Missouri Is 6th Most Violent State, FBI Data Shows

The Show Me State recorded more than 33,000 violent crimes in one year

Sep 28, 2022 at 12:33 pm
A St. Louis police SUV following a shooting in Walnut Park West.
A St. Louis police SUV, photographed after a shooting in Walnut Park West.

A new analysis of FBI crime data shows that Missouri has the sixth highest rate of violent crime among all the states in the union.

The study is based on FBI data from 2020 and ranks states based on the number of violent crimes per 100,000 residents.

That year, Missouri recorded 33,385 violent crimes, equaling almost 543 crimes per 100,000 residents.

"We've been at or near the top of the list for a long while," criminologist and UMSL professor Rick Rosenfeld tells the RFT. "Our two big cities, St. Louis and Kansas City, have a large impact on the state violent crime rate.

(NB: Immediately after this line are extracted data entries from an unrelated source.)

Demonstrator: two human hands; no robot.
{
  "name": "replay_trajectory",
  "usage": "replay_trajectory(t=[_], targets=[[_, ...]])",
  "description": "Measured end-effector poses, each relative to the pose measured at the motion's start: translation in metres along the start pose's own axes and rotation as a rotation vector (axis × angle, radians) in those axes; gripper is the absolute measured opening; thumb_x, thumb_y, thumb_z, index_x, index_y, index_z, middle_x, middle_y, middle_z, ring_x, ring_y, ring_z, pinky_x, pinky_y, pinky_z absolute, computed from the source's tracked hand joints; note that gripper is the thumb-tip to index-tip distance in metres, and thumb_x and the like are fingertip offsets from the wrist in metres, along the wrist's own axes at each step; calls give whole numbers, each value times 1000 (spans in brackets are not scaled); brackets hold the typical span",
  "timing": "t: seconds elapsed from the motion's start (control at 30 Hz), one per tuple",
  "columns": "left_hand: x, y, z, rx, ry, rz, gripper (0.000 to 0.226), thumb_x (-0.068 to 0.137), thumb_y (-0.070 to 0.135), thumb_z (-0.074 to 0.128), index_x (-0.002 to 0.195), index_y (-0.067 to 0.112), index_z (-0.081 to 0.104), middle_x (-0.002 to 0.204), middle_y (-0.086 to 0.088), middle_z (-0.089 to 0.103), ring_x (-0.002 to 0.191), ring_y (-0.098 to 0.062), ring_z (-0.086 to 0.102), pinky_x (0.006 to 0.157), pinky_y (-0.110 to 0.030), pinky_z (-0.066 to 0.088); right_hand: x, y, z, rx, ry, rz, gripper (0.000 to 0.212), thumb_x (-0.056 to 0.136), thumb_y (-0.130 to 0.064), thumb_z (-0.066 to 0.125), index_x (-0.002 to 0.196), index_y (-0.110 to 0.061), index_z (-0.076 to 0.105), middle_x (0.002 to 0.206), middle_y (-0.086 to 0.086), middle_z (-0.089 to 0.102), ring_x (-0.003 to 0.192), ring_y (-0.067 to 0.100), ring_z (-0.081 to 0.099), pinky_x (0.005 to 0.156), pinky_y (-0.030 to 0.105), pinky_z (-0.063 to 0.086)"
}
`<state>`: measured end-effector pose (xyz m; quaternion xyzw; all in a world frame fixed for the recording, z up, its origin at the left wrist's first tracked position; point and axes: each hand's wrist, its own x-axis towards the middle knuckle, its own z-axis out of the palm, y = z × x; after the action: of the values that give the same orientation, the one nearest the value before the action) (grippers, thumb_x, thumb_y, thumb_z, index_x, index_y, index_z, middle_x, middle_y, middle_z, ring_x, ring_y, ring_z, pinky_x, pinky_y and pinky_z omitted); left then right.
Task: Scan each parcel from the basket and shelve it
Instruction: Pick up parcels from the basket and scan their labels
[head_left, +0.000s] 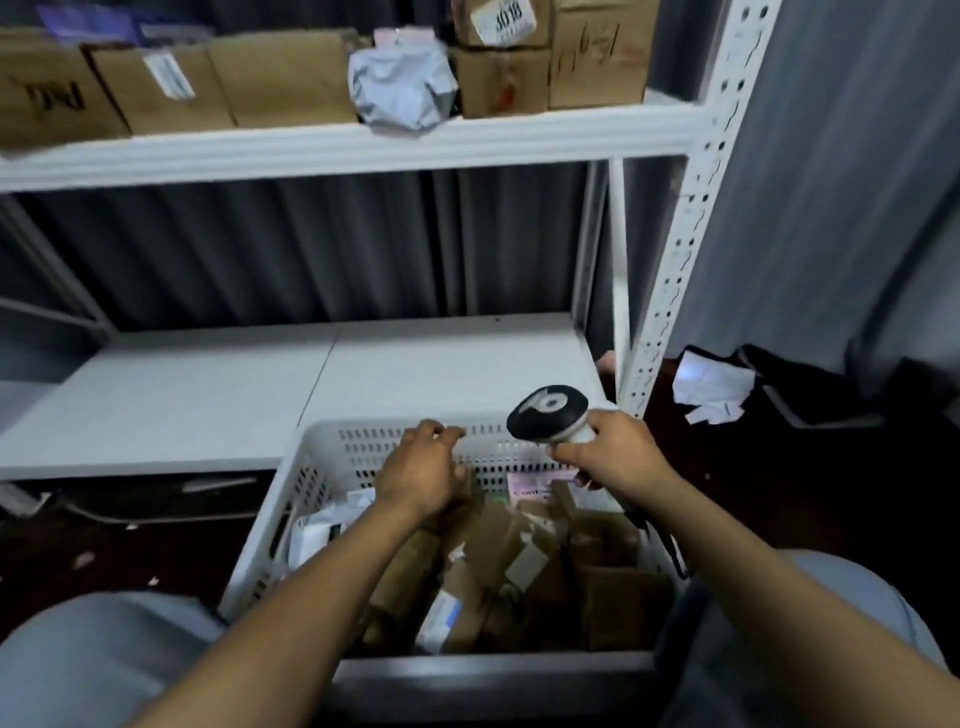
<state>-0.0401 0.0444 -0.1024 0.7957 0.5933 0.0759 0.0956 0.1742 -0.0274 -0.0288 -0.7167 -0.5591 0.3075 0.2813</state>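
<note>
A white perforated basket (332, 462) stands in front of me, filled with several brown cardboard parcels (519, 551) and a white one (317, 530). My left hand (423, 470) reaches down into the basket over the parcels at its far side, fingers loosely bent; whether it holds a parcel I cannot tell. My right hand (608, 452) grips a white handheld scanner (550, 413) with a black head, held above the basket's far right corner. The scanner's dark cable runs down along the basket's right side.
A white metal shelf unit stands behind the basket. Its lower shelf (208, 395) is bare white board. The upper shelf (337, 148) carries several cardboard boxes and a grey poly bag (402, 93). Crumpled white paper (711, 387) lies on the dark floor at right.
</note>
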Motion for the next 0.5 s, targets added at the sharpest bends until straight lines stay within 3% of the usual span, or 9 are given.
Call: replay_trajectory(t=[0.17, 0.27, 0.37, 0.43, 0.5], targets=[[-11, 13, 69, -34, -203, 35, 45, 89, 30, 59, 134, 29, 52, 138, -6, 43, 123, -33, 51, 97, -39, 47, -2, 56, 6, -79, -49, 48, 23, 81, -27, 74, 90, -7, 69, 84, 9, 65, 84, 24, 61, 62, 28, 37], [-16, 23, 98, -63, -222, 34, 48, 92, 27, 59, 139, 22, 50, 144, -10, 40, 132, -34, 42, 104, -34, 40, 1, 78, 4, -45, -77, 79, 33, 81, -32, 75, 92, -1, 69, 86, 14, 68, 86, 27, 64, 61, 30, 40], [-19, 32, 120, -86, -238, 56, 46, 93, 27, 58, 138, 27, 51, 148, -11, 37, 132, -31, 41, 108, -33, 37, 9, 91, 1, 8, -96, 86, 35, 80, -33, 77, 92, -2, 69, 86, 15, 68, 86, 27, 65, 67, 33, 45], [-21, 38, 124, -163, -248, 86, 33, 88, 36, 67, 121, 35, 64, 136, -15, 51, 118, -31, 52, 99, -41, 42, 14, 97, 2, 34, -109, 83, 24, 79, -33, 77, 84, -12, 66, 79, 8, 66, 83, 24, 64, 62, 29, 44], [-18, 35, 137, -245, -142, 48, 12, 84, 43, 71, 95, 41, 68, 108, -11, 65, 93, -27, 60, 82, -39, 48, 19, 105, 7, 42, -113, 76, 21, 80, -32, 77, 86, -14, 66, 78, 7, 67, 83, 25, 66, 65, 29, 48]])
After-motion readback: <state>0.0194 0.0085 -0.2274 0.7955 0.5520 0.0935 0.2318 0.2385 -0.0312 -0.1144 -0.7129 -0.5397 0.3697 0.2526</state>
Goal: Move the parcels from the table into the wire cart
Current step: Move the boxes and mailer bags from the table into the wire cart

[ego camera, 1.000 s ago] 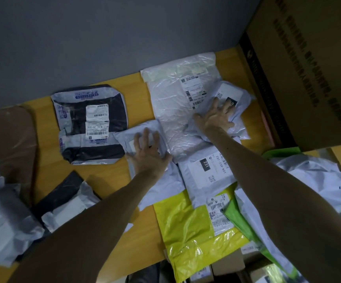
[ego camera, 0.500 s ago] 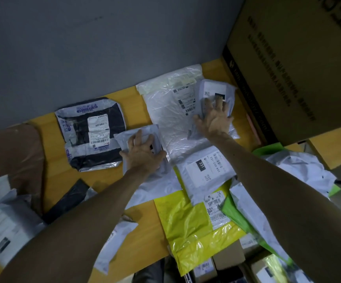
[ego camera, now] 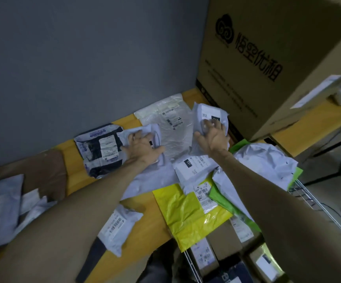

Poverty, chronic underemployment, and racial segregation are the main drivers."

The Show Me State is right after Louisiana on the list and one spot before South Carolina.

“There is a considerable difference between the rates of recorded violent crime between the states that feature at the top and bottom of this list," says a spokesperson for Vela Law, the Texas-based criminal defense office that conducted the study. "The statistics show that more than 1.3 million violent crimes were committed over one year, while on average during 2020 in the US there were 398.5 crimes for every 100,000 people.”

The study found Alaska had the highest rate of violent crime, with about 837 instances of violent crime per 100,000 residents.

On the opposite end of the spectrum was Maine, with approximately 108 violent crimes per 100,000 residents.

Earlier this year, NPR reported that an analysis of 2019 homicide data from the FBI showed Missouri ranked first for Black homicide victimization.

Josh Sugarmann, the executive director of the nonprofit Violence Policy Center, said at the time that the high levels of gun violence were attributable in part to St. Louis and Kansas City having their hands tied on gun control efforts by state laws.